URI is EVIL!!!

newer
[NEW] Waf build

older
Re: [Inkscape-devel] Inkscape...

Jon A. Cruz

29 Sep 2009 29 Sep '09

6 a.m.

Hi,

Just wanted to point out that technically URI classes are not usable for our assets.

For example, it is tempting to use an URI to resolve an asset to the base document path. The problem is that a URI according to the RFC's is not usable for file paths. Glib and friends properly implement URI, therefore we can't use them for files.

In the future we can probably use IRI's or our own classes for references and assets, etc. However URI's are not usable.

I'm pointing this out since we are just about to release, but I tracked down a critical bug to being caused by this. In the near term we should search through the codebase for improper uses of URI classes. The tricky thing is that they will appear to function since common path names are "safe." However as soon as unexpected characters come in (like ampersands), all bets are off.

To summarize:

If we are linking something that is represented by a file (images, color profiles, etc.) can't be processed with a URI class or URI functions. It will work for simple cases, but not all.

Show replies by date

Bob Jamison

29 Sep 29 Sep

11:57 a.m.

On 9/29/2009 1:00 AM, Jon A. Cruz wrote:

...

Hi,

Just wanted to point out that technically URI classes are not usable for our assets.

For example, it is tempting to use an URI to resolve an asset to the base document path. The problem is that a URI according to the RFC's is not usable for file paths. Glib and friends properly implement URI, therefore we can't use them for files.

In the future we can probably use IRI's or our own classes for references and assets, etc. However URI's are not usable.

I'm pointing this out since we are just about to release, but I tracked down a critical bug to being caused by this. In the near term we should search through the codebase for improper uses of URI classes. The tricky thing is that they will appear to function since common path names are "safe." However as soon as unexpected characters come in (like ampersands), all bets are off.

To summarize:

If we are linking something that is represented by a file (images, color profiles, etc.) can't be processed with a URI class or URI functions. It will work for simple cases, but not all.

Jon,

(for those uninterested in URI's, please ignore :-)

I suspect there is a problem either with the URI impl or how it is being used.

But I'm kinda pro URIs. Yes, the URI API as stated in the W3C doc does not have a getNativePath() method as far as I know. However, Java's runtime, XML2, and other libs -do- include such a call, and it is quite useful. I think it has become a defacto requirement.
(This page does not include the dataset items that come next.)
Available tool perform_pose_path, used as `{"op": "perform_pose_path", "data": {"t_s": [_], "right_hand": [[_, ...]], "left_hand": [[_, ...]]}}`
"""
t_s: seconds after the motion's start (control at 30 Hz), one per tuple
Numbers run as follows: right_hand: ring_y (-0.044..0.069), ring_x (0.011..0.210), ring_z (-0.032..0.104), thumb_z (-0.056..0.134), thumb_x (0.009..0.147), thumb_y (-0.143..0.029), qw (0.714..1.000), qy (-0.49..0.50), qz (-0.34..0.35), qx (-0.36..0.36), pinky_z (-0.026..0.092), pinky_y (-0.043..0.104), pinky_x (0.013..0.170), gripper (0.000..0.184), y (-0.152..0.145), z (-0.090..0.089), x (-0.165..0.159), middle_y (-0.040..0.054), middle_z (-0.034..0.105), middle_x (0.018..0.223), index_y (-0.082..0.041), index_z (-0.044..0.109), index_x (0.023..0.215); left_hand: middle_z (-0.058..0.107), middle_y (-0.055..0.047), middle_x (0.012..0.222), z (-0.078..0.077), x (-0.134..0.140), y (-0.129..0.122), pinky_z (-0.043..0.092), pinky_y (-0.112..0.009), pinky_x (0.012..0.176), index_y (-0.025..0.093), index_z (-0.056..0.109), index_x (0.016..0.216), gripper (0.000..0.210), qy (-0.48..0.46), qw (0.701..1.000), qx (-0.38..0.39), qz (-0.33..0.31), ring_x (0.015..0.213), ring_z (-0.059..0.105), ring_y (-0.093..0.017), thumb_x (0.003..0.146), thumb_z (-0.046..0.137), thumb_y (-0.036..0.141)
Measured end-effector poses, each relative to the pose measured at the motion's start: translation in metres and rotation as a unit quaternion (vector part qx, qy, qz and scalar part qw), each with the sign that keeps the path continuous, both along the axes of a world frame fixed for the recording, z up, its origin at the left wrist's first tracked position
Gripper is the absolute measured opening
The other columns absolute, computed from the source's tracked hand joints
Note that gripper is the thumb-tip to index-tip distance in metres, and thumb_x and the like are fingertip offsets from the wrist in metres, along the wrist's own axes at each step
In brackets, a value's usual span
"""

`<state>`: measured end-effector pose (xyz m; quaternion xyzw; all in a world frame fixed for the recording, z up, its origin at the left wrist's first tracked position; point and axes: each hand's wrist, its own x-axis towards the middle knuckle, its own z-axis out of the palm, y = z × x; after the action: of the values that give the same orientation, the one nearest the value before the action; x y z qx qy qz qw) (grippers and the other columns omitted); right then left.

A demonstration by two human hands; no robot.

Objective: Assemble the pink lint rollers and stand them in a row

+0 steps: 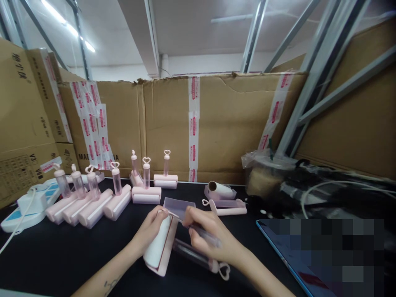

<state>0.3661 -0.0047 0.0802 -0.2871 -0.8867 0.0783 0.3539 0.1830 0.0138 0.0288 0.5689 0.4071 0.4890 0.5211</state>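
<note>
My left hand point(151, 227) is closed around the upper end of a lint roller point(159, 245), a white roll in a pink holder. The roller slants toward me. My right hand point(213, 233) is closed on a translucent pinkish rod point(204, 235), whose front end points at the roller's upper end. Whether the two touch I cannot tell. Under my right hand lies a clear tube handle point(194, 253) with a pink heart-shaped loop. Just beyond my hands rests a translucent cover point(179, 204).
Several assembled pink lint rollers point(147, 194) stand at the left and back. A loose roll point(221, 189) and an open pink holder point(229, 206) lie back right. A bagged drink cup point(266, 177), a tablet point(287, 255) and a power strip point(27, 214) flank the black table.
</note>
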Motion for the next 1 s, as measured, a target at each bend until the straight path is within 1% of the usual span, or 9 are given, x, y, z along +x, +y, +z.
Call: {"op": "perform_pose_path", "data": {"t_s": [0.17, 0.27, 0.43, 0.67, 0.73, 0.8, 0.9, 0.93, 1.0], "right_hand": [[0.010, 0.051, 0.048, 0.038, 0.068, -0.007, 0.989, -0.132, -0.010, 0.060, 0.033, 0.019, 0.050, 0.023, -0.007, -0.006, -0.007, -0.0011, 0.055, 0.069, -0.020, 0.050, 0.081], [0.009, 0.046, 0.043, 0.040, 0.067, -0.008, 0.975, -0.193, -0.023, 0.110, 0.028, 0.021, 0.045, 0.020, -0.009, -0.011, -0.012, 0.0004, 0.056, 0.071, -0.020, 0.052, 0.078], [0.009, 0.043, 0.039, 0.043, 0.065, -0.009, 0.957, -0.214, -0.056, 0.186, 0.026, 0.022, 0.043, 0.012, -0.011, -0.019, -0.019, 0.0009, 0.056, 0.071, -0.019, 0.048, 0.070], [0.012, 0.045, 0.044, 0.047, 0.071, -0.014, 0.952, -0.211, -0.069, 0.211, 0.029, 0.024, 0.042, 0.006, -0.013, -0.033, -0.026, 0.0032, 0.056, 0.070, -0.019, 0.049, 0.069], [0.012, 0.045, 0.045, 0.044, 0.074, -0.014, 0.966, -0.156, -0.054, 0.198, 0.031, 0.024, 0.043, 0.009, -0.013, -0.031, -0.022, 0.0018, 0.054, 0.065, -0.019, 0.049, 0.069], [0.013, 0.051, 0.050, 0.040, 0.080, -0.015, 0.985, -0.053, -0.040, 0.157, 0.038, 0.023, 0.048, 0.012, -0.012, -0.026, -0.016, 0.0017, 0.054, 0.067, -0.020, 0.050, 0.077], [0.017, 0.079, 0.058, 0.036, 0.090, -0.024, 0.992, 0.092, -0.045, 0.078, 0.045, 0.025, 0.067, 0.012, -0.007, -0.017, -0.008, 0.0065, 0.058, 0.085, -0.021, 0.048, 0.089], [0.018, 0.083, 0.057, 0.036, 0.091, -0.028, 0.992, 0.104, -0.059, 0.047, 0.044, 0.026, 0.070, 0.013, -0.006, -0.015, -0.007, 0.0068, 0.057, 0.088, -0.021, 0.047, 0.087], [0.017, 0.077, 0.057, 0.043, 0.088, -0.037, 0.994, 0.068, -0.084, -0.029, 0.043, 0.026, 0.066, 0.019, -0.003, -0.014, -0.008, 0.0034, 0.056, 0.082, -0.022, 0.043, 0.077]], "left_hand": [[0.052, 0.002, 0.062, 0.003, -0.001, 0.000, 0.038, -0.024, 0.060, 0.019, 0.053, 0.071, 0.025, 0.015, 1.000, -0.001, 0.020, 0.060, 0.049, -0.015, 0.076, 0.050, 0.043], [0.051, 0.003, 0.063, 0.001, -0.004, 0.002, 0.038, -0.024, 0.060, 0.018, 0.051, 0.071, 0.024, 0.019, 0.999, 0.020, 0.035, 0.062, 0.048, -0.014, 0.077, 0.050, 0.042], [0.048, 0.004, 0.063, -0.003, -0.005, 0.004, 0.036, -0.022, 0.058, 0.019, 0.047, 0.072, 0.026, 0.027, 0.999, 0.020, 0.035, 0.061, 0.045, -0.012, 0.078, 0.050, 0.044], [0.042, 0.008, 0.057, 0.001, 0.001, 0.001, 0.033, -0.019, 0.049, 0.020, 0.040, 0.070, 0.032, -0.019, 0.999, -0.006, 0.037, 0.051, 0.039, -0.008, 0.075, 0.056, 0.047], [0.043, 0.008, 0.058, 0.002, 0.000, 0.001, 0.033, -0.018, 0.049, 0.020, 0.042, 0.071, 0.032, -0.032, 0.999, -0.004, 0.043, 0.051, 0.040, -0.008, 0.073, 0.058, 0.048], [0.045, 0.007, 0.059, 0.004, -0.001, 0.001, 0.035, -0.018, 0.050, 0.019, 0.045, 0.074, 0.031, -0.044, 0.998, 0.005, 0.049, 0.052, 0.042, -0.008, 0.074, 0.058, 0.047], [0.047, 0.006, 0.060, 0.007, -0.003, -0.001, 0.039, -0.019, 0.050, 0.020, 0.047, 0.078, 0.030, -0.081, 0.996, -0.010, 0.029, 0.052, 0.048, -0.009, 0.075, 0.056, 0.048], [0.048, 0.006, 0.060, 0.008, -0.004, -0.001, 0.040, -0.019, 0.050, 0.020, 0.048, 0.079, 0.030, -0.090, 0.996, -0.019, 0.019, 0.052, 0.049, -0.010, 0.075, 0.056, 0.049], [0.049, 0.005, 0.059, 0.011, -0.005, -0.001, 0.040, -0.019, 0.047, 0.019, 0.050, 0.081, 0.033, -0.098, 0.995, -0.026, 0.018, 0.050, 0.049, -0.010, 0.074, 0.057, 0.050]]}}
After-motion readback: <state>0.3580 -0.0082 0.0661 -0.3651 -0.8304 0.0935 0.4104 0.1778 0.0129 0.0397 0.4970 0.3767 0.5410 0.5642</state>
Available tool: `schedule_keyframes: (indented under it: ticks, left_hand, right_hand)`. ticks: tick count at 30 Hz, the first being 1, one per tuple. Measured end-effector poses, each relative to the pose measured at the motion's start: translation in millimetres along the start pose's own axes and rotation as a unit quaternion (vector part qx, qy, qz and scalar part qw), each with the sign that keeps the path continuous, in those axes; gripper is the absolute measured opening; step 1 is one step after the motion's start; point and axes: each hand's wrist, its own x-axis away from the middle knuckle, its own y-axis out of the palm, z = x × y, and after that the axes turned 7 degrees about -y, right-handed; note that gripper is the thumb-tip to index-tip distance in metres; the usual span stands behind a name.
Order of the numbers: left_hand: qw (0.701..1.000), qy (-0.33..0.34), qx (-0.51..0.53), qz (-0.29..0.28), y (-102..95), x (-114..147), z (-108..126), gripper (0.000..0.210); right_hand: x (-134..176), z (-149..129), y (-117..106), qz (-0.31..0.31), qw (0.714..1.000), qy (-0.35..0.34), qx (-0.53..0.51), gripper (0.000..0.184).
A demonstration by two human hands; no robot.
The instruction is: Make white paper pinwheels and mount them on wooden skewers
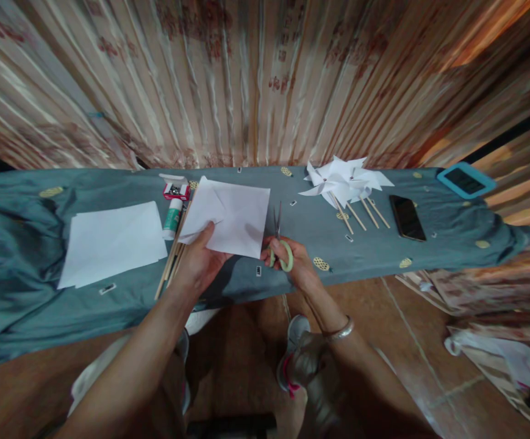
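1. White square paper sheet [237, 219] is held over the teal cloth-covered surface [313, 228]; its near-left part is pinched by the fingers of the left hand [203, 261], thumb on top. Diagonal lines are visible on it; a cut is suggested near the thumb.
2. Metal scissors with pale green handles [277, 228] are gripped by the fingers of the right hand [298, 259], curled around the loops.
3. Key relation: sheet lies left of the scissors, its right edge nearer the right hand. Scissors' long axis is pointed away from the body, roughly along that edge; blade contact isn't seen.
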Motion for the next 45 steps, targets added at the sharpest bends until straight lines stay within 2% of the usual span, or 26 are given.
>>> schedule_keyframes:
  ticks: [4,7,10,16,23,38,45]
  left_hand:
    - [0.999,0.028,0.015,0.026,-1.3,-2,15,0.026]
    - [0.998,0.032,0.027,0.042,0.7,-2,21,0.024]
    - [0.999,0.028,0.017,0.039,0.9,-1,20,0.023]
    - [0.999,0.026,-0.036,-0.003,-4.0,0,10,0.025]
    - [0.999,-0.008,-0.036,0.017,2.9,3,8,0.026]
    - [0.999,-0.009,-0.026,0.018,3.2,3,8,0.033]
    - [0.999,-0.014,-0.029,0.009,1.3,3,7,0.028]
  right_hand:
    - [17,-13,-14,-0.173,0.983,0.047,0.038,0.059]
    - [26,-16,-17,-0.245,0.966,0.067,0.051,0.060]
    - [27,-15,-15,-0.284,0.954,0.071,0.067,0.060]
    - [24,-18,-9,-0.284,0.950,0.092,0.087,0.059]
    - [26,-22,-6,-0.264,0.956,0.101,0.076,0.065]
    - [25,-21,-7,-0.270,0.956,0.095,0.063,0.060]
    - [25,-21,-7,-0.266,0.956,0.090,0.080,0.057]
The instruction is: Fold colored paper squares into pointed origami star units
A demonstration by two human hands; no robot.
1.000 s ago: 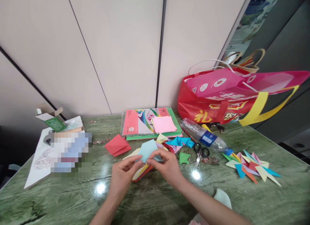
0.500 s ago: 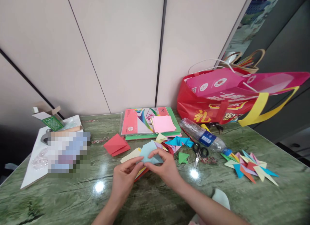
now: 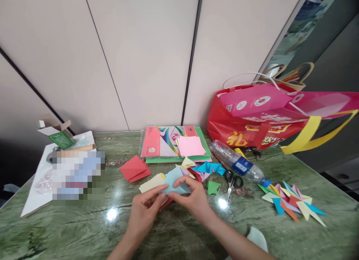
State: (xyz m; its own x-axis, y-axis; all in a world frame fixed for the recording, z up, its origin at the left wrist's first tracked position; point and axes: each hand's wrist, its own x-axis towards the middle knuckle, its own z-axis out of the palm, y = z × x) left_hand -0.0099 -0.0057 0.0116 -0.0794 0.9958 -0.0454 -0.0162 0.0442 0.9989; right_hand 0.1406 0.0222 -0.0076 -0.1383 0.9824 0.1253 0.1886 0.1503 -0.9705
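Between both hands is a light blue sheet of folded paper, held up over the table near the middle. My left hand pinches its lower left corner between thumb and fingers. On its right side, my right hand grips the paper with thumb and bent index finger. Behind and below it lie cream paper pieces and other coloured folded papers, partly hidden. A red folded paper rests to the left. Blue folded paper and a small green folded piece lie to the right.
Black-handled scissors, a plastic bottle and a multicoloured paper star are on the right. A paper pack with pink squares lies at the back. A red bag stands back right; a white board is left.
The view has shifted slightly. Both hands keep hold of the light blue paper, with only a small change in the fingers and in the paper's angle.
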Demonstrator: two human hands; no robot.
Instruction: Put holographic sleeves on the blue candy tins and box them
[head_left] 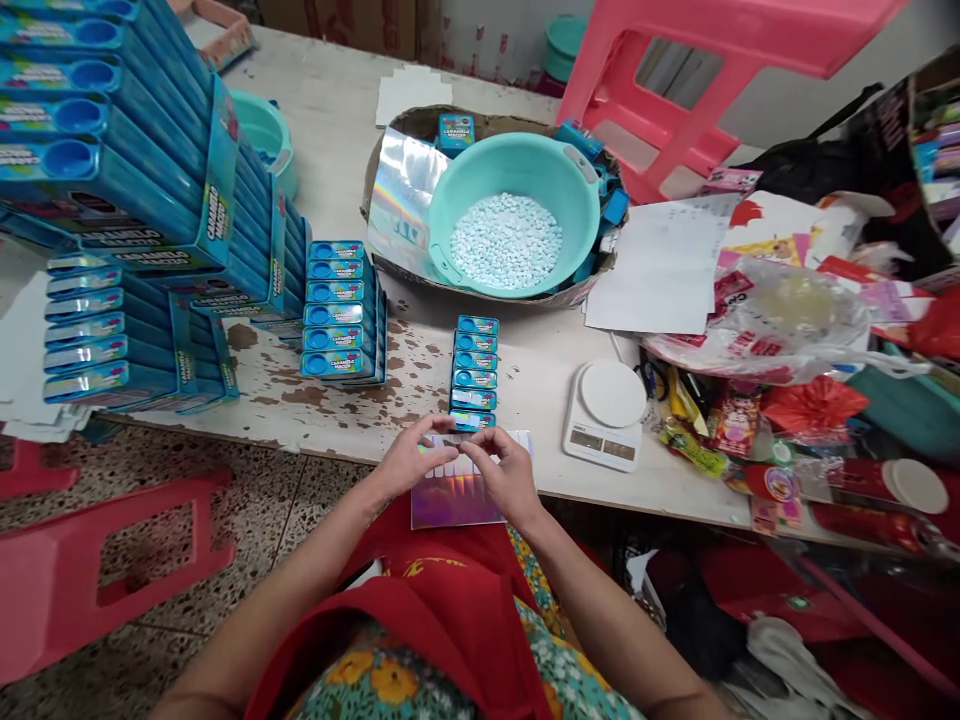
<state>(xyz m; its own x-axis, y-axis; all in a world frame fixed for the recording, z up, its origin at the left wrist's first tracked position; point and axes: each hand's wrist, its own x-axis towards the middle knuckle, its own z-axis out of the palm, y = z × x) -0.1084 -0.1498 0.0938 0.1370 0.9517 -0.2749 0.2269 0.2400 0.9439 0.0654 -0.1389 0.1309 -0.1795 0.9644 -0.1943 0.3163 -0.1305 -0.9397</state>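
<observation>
Both my hands meet at the table's front edge, over a shiny holographic sticker sheet (pixel 459 500) with rows of pale labels. My left hand (pixel 409 462) has its index finger and thumb apart, with the index tip by the nearest small blue tin (pixel 472 420). My right hand (pixel 510 475) is closed, thumb and index tip close together beside the left fingertips; anything between them is too small to make out. The nearest tin ends a short row of blue tins (pixel 475 360) running away from me. Whitish strips show on the nearest two.
Tall stacks of blue tins (pixel 150 200) and a smaller stack (pixel 334 315) stand left. Behind, a teal basin (pixel 517 160) of white candies sits in a cardboard box (pixel 367 190). A white scale (pixel 606 415) lies right, before clutter and a plastic bag (pixel 757 320).
</observation>
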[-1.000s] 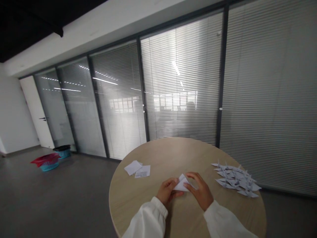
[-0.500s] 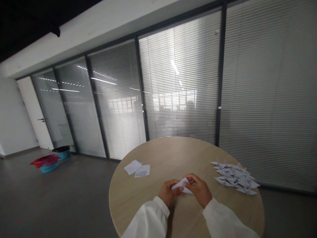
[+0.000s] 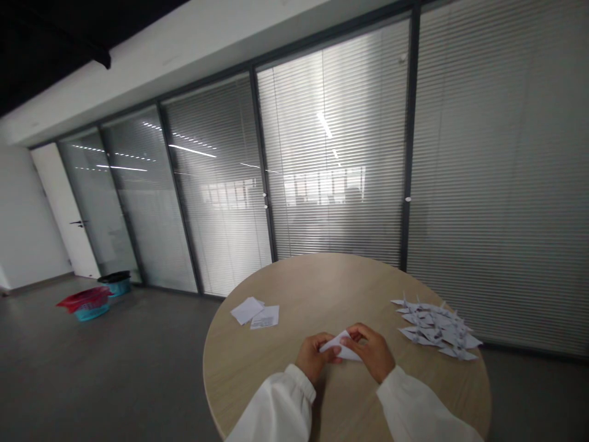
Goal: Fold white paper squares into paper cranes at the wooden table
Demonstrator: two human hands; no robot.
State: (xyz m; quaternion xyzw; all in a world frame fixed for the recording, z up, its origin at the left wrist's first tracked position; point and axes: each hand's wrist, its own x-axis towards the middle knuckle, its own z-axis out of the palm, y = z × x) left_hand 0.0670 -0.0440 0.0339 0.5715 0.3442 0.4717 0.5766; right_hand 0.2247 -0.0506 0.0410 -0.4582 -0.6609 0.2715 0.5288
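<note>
Pinching a folded white paper piece (image 3: 334, 342), its long axis roughly crosswise, 1 straight-edged corner pointing forward, left hand (image 3: 315, 356) and right hand (image 3: 373, 352) both grasping it, over a round, pale, wood-grain surface (image 3: 322, 288), spiky white folded-paper cranes (image 3: 435, 326) clustered at right.

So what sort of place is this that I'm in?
Probably an office or meeting area, judging by the long glass partition, the slatted blinds along it and the round wooden-looking table.
</note>
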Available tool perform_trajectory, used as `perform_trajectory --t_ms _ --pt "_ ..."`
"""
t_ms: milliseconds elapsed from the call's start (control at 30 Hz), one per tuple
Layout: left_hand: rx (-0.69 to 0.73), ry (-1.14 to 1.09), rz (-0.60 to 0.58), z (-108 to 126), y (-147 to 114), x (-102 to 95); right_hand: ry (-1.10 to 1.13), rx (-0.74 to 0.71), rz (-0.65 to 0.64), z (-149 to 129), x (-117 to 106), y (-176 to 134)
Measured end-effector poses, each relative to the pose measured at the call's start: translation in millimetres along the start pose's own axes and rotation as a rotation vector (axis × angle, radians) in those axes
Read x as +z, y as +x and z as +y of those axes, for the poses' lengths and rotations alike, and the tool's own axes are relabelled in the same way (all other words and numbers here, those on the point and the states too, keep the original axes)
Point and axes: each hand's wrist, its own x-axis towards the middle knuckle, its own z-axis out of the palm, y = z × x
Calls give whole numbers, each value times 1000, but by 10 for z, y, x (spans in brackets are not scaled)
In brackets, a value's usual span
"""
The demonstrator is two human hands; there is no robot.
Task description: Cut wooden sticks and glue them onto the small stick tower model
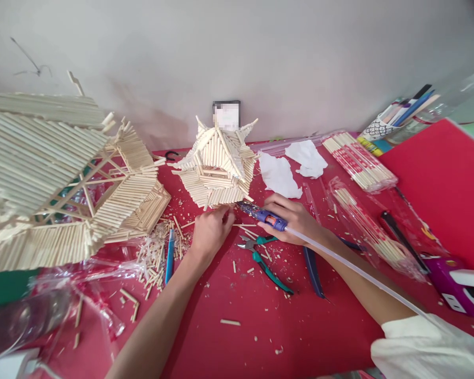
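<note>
My right hand (294, 217) is wrapped around a blue hot glue gun (275, 220), with a long translucent glue stick (339, 256) trailing from its back. The gun's dark, crusted nozzle points at the lower front edge of a small pavilion model (219, 158) made of wooden sticks. At that same edge is my left hand (211, 231), its fingers pinched together; whatever they grip is hidden. Green-handled cutting pliers (266, 266) lie open just below the right hand. A dark blue-handled tool (313, 271) is partly covered by the right forearm.
A larger stick building (39, 158) fills the left side. Stick offcuts (154, 263) and a blue pen-like tool (169, 257) lie before it. White tissues (280, 175), wrapped chopstick packs (359, 160), a pen cup (383, 126) and a purple box (454, 287) are on the right.
</note>
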Motion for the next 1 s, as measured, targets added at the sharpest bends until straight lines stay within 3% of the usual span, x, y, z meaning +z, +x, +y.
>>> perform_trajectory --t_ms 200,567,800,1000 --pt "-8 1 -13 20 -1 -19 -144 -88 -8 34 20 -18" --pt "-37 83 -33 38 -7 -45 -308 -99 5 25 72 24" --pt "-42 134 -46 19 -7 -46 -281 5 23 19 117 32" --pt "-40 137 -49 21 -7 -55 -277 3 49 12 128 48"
In conjunction with resolve() and normalize(), you should be able to handle paths in a -predictable- manner. Maybe not what you expect, but always the same.

As far as IRI's go, in the specs themselves IRI's are described as URI classes which have been hacked to be able to handle Unicode and international information in the full resource paths. We could take either of the two URI impl's in Inkscape and hack them to work nicely in just a few days' work. I just call them all URI's whether they can handle IRI stuff or not.

The case that you mention, an asset pointing back to the owner doc. Is that feasible, or even promised anywhere? I can easily imagine that resolving owner doc->resource can only be guaranteed 1-way. Especially considering symlinks.

Once again, the "sandbox" comes up. It would be a wonderful thing if we had docs operate in a JAR-like sandbox. If you import an image, it gets copied into the sandbox with the SVG doc (unless you request otherwise). HTML editors work this way. The links within the sandbox are simple and predictable.

And when you JAR the directory into an archive, the META-INF directory and manifest are already ready to go.

This is something we needed for collaboration, too.

bob

Jon A. Cruz

6:24 p.m.

On Sep 29, 2009, at 4:57 AM, Bob Jamison wrote:

...

I suspect there is a problem either with the URI impl or how it is being used.

But I'm kinda pro URIs. Yes, the URI API as stated in the W3C doc does not have a getNativePath() method as far as I know. However, Java's runtime, XML2, and other libs -do- include such a call, and it is quite useful. I think it has become a defacto requirement.

Actually Mental and I both have looked into this a fair bit. URI as defined by the spec is not really usable for arbitrary filenames. Java's implementation is interesting, but also falls down. When doing some Java work a while back I recall hitting some of those issues.

For the glib world, I seem to recall that these break down: g_filename_from_uri() g_filename_to_uri()

One of the trickiest things to deal with is converting to and from file names when those names are *not* in UTF-8. We need to remember to keep those in our testing, as all data internal to Inkscape needs to be Unicode + UTF-8.

Basically I recall that IRI's should work nicely for our needs, with an implicit assumption that they will work as URIs for most APIs we care about. But using IRIs will keep us from failing in some edge cases.

Krzysztof Kosiński

6:46 p.m.

2009/9/29 Jon A. Cruz <jon@...18...>:

...

For the glib world, I seem to recall that these break down: g_filename_from_uri() g_filename_to_uri()

On what cases? Why?

...

One of the trickiest things to deal with is converting to and from file names when those names are *not* in UTF-8. We need to remember to keep those in our testing, as all data internal to Inkscape needs to be Unicode + UTF-8.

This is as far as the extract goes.